— Здравствуй, Наташенька, — кивнула Марийка. — Привет, Митя.
— Привет, тетя Маша! — живо откликнулся сын. — Я поживу у тебя недельку, ладно? Баловаться я не буду, но иногда меня надо приструнить. Я же ребенок. А это твой сын?
Марийка, казалось, оторопела. Таша переглянулась с Даном — на лице его застыла легкая насмешка. Казалось, он, как и сама Таша, испытывает сейчас чувство гордости за мальчика.
— Ну и ну, молодой человек, — покачала Марийка головой. — Совсем тетку ошеломили. Да, это мой сын. Арсений.
Хитро оглянувшись на мать, Митя подошел к брату и, протянув руку, погладил его по голове. Арсений тут же разревелся, испугавшись и незнакомого мальчика, и его быстрого движения. Митя не понял, что произошло, но на всякий случай отступил к матери.
Даниил засмеялся.
— Мой принц, это же братик, которого ты так ждал, — сказал он сыну, присаживаясь перед ним на корточки. — Чего ревем-то?
— Он меня тронул! — отозвалось дитя, тем не менее, сразу прекратив рыдать.
— Он тебя погладил, а ты в слезы. Эх ты, храбрый портняжка!
— Я ему сделал больно, мам? — спросил Митя, дернув Ташу за юбку.

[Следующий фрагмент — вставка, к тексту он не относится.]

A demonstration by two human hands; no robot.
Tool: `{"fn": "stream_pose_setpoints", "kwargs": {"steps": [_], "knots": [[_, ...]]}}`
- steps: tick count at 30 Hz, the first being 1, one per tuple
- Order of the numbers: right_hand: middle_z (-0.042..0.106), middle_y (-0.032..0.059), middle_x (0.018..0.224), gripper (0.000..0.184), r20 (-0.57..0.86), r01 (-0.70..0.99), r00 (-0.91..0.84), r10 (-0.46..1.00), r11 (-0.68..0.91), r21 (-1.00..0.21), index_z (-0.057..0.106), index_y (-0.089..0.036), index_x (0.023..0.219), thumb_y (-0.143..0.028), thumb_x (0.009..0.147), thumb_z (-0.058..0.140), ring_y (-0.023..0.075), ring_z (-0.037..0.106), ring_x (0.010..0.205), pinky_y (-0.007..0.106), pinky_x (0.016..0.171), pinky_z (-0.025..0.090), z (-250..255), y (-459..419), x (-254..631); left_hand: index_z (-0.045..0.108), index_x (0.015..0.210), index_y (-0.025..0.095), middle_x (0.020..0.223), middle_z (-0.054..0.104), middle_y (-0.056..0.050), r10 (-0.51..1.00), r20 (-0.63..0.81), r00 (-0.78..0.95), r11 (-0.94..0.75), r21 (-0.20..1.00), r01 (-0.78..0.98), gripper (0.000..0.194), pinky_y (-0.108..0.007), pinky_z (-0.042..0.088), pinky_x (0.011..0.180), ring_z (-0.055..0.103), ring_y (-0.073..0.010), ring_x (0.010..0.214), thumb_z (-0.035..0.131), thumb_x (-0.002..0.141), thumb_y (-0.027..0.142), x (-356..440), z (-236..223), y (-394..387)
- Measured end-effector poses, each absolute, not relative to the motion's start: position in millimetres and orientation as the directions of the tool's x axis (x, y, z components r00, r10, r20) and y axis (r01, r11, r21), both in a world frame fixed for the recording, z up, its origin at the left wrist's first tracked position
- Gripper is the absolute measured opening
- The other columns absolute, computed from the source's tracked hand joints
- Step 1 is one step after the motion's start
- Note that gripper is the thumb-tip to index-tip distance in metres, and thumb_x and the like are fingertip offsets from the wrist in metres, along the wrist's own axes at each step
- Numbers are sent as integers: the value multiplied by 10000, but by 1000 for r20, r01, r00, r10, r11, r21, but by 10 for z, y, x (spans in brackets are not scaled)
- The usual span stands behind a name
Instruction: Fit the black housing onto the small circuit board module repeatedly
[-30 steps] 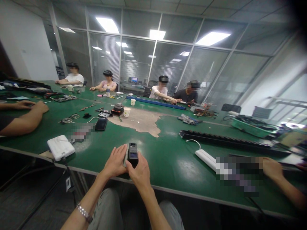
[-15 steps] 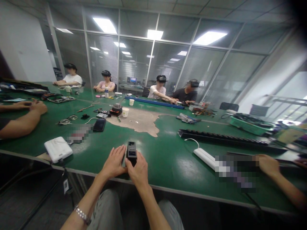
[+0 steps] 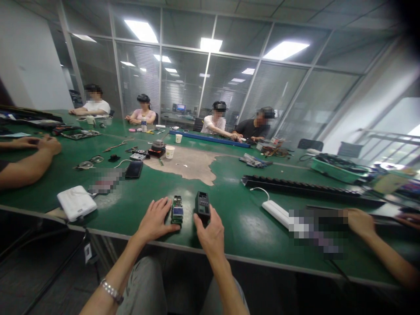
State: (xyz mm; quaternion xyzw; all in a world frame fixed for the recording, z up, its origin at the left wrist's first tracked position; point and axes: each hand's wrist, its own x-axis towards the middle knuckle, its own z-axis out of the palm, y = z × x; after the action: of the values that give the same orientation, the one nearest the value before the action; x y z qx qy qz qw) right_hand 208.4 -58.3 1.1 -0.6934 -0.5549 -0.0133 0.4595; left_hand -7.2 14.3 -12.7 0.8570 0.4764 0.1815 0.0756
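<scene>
My left hand (image 3: pixel 155 222) rests on the green table at the left of a bare circuit board (image 3: pixel 177 211). Its fingertips touch the board's left side and the thumb lies across its near end, steadying it. The board carries a small bluish screen and green layers. To its right, my right hand (image 3: pixel 211 229) grips a black plastic case (image 3: pixel 202 205) with cut-outs in its top, thumb on the left side and fingers on the right. A gap of bare table separates case and board.
A white box (image 3: pixel 77 203) and a dark phone (image 3: pixel 134 169) lie to the left. At right are a white power strip (image 3: pixel 278 215), a black slotted rail (image 3: pixel 295 187) and another person's hand (image 3: pixel 361 222). Paper cups (image 3: pixel 169 152) stand farther back. Several people sit around the table.
The black case has come off the circuit board and moved right with my right hand. The board is now exposed beside my left hand, which has stayed nearly in place.
</scene>
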Motion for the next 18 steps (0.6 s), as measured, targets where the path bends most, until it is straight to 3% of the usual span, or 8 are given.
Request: {"fn": "stream_pose_setpoints", "kwargs": {"steps": [10,15,18], "knots": [[563,255,1325,738,486,866,332,809,-57,-496,528,-32,1344,-551,825,602,391,434,1332,534,1060,367,-240,-663,2092,343,1498,224,1571,325,-143,850,226,477,-525,281,803,991,-526,157,1187,273,-319,1454,516,730,826,-71,-142,147],[491,242,1412,856,477,833,346,808,-31,-552,426,-23,1427,-566,797,625,374,381,1374,510,1081,352,-236,-691,2122,341,1500,230,1571,328,-134,846,239,476,-530,285,799,979,-528,162,1186,279,-318,1451,519,736,816,-69,-144,152],[514,252,1383,792,464,840,321,826,-22,-542,461,-27,1405,-536,817,613,374,396,1363,519,1081,341,-238,-678,2134,339,1503,221,1573,325,-134,847,228,479,-529,286,799,968,-537,165,1185,275,-323,1452,496,755,815,-66,-113,139]]}}
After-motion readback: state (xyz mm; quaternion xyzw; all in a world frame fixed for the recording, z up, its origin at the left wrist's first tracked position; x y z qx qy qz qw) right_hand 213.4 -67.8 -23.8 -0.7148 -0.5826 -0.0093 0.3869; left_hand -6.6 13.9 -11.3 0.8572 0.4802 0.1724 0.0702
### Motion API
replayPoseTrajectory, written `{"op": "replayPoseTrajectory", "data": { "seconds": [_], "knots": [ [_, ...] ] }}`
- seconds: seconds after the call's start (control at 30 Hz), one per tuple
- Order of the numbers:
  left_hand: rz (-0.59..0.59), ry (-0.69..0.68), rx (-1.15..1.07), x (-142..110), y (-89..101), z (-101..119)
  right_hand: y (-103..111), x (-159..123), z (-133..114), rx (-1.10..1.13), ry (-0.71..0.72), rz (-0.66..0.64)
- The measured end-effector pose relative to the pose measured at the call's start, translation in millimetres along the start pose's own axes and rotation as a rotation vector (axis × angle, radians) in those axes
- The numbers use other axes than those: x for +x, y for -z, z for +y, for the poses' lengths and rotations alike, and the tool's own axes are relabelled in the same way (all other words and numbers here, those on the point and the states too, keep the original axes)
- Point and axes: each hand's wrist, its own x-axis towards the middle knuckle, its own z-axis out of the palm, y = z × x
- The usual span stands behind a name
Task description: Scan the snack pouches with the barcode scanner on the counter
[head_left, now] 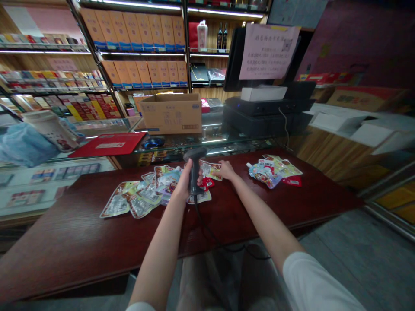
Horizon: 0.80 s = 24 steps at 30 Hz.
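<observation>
My left hand is wrapped round the handle of a black barcode scanner, whose cable runs down off the table's front edge. Just right of it, my right hand pinches the edge of a snack packet with a printed label. Beneath and left of the scanner spreads a pile of shiny snack packets, some clear-fronted with green edges. A smaller group with a spouted pouch and a red packet lies to the right of my right hand.
The dark red table meets a glass counter at its far side. On that stand a cardboard box, a red mat, a mouse and a monitor with a paper sign. A cup and blue cloth are at left.
</observation>
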Motion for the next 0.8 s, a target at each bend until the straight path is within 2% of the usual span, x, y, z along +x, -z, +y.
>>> {"op": "replayPoseTrajectory", "data": {
  "seconds": [0.13, 0.23, 0.37, 0.5, 0.63, 0.8],
  "knots": [
    [0.026, 0.006, -0.022, -3.4, -5.5, 1.6, 31.1, -7.5, 7.8, 0.024, 0.006, 0.004],
    [0.044, 0.018, -0.020, -3.6, -7.7, 0.5, 56.5, -18.3, 10.1, 0.262, -0.020, 0.022],
    [0.042, 0.055, -0.002, -4.6, -9.0, -1.3, 97.4, -25.5, -3.6, 0.552, -0.060, 0.112],
    [0.037, 0.088, 0.023, -6.0, -12.6, -2.7, 128.6, -26.1, -20.8, 0.621, -0.015, 0.227],
    [0.026, 0.081, 0.052, -2.4, -14.7, -9.6, 133.8, -26.0, -19.3, 0.678, -0.047, 0.260],
    [-0.090, 0.161, 0.189, 0.7, -12.1, -25.4, 128.8, -21.8, -0.6, 0.752, -0.161, 0.244]
  ]
}}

— Ну что ты, милый, ты просто его напугал. Он же маленький еще.
Митя задумался. Потом осторожно приблизился к мальчику, и уже медленно протянул руку и погладил его по голове. Трое взрослых молча наблюдали за сценой.
— Меня зовут Митя. Мы будем с тобой играть? У меня есть смешарики и чудик.
Арсений помолчал. Смешарики были ему знакомы, но о чудике он явно слышал впервые.
— А что такое чудик? — наконец, спросил он.
— Это такая штука, из которой разные чудеса получаются, — объяснил сын.
— Страшные? — с опаской уточнил Арсений.
— Иногда страшные, — признался Митя. — Но я их тогда сразу ломаю и делаю новых.
— Ну, кажется, дело пошло на лад, — подытожил Дан, глядя на Ташу. — Тебе не пора? Во сколько самолет?
Таша, спохватившись, глянула на время. Регистрация уже началась, а до Внуково ехать и ехать. Наспех обняв сына, она села в машину. Дан ударил по газам, и они выехали со двора уже на второй скорости.
— Мне кажется, или ты похудела? — сварливым голосом спросила мать, когда время объятий и расспросов о жизни кончилось. — Моришь себя голодом или материнство не позволяет нормально есть и спать?
— Не морю, — покачала Таша головой. — Возраст, наверное, сказывается. А вот ты совсем осунулась. Мам, тебе точно нельзя со мной поехать? Я бы тебя у нас в клинику хорошую положила, ухаживала бы за тобой.
— Я здесь родилась, здесь и умру, — сказала мать холодно. — Я понимаю, что старуха тебе в тягость, что там поклонники и ребенок чужой, но ты уж потерпи, ладно? Немного мне осталось.